§ Aim of the exercise: Every line of the data that includes "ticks" should be copied out.

§ Stored data:
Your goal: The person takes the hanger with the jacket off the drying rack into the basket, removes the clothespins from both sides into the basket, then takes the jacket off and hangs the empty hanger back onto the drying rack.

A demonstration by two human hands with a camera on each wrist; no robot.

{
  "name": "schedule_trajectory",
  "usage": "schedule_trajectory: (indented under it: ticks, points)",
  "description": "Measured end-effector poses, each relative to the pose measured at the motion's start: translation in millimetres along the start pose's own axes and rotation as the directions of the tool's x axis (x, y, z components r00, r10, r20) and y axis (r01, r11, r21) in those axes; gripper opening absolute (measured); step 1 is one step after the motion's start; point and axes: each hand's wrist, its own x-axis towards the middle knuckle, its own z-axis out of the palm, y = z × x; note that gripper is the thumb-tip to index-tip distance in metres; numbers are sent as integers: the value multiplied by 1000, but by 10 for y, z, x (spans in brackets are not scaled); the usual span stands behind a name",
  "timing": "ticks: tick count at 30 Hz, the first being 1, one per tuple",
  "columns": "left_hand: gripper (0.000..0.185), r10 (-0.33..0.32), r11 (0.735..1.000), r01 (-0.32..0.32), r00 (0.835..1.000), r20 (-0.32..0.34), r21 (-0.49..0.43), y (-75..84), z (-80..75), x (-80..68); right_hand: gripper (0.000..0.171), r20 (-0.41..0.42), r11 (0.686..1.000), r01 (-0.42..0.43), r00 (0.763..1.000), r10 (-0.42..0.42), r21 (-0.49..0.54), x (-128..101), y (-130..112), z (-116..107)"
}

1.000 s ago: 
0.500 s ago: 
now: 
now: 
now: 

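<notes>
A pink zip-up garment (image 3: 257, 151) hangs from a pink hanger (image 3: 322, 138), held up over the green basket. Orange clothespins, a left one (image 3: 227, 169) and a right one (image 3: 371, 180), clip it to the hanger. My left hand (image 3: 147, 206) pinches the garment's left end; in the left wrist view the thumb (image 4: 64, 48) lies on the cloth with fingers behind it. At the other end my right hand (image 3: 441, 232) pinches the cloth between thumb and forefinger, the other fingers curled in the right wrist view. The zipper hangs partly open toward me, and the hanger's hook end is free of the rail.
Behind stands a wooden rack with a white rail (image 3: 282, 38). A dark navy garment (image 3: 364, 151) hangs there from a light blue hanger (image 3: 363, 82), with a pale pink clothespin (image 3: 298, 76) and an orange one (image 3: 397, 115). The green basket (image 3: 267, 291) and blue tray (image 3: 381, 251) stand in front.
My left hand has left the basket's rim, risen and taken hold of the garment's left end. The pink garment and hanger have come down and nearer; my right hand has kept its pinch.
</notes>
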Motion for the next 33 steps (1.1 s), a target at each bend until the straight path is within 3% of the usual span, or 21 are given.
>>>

§ Response below:
  "usage": "schedule_trajectory: (indented under it: ticks, points)",
  "timing": "ticks: tick count at 30 Hz, the first being 1, one per tuple",

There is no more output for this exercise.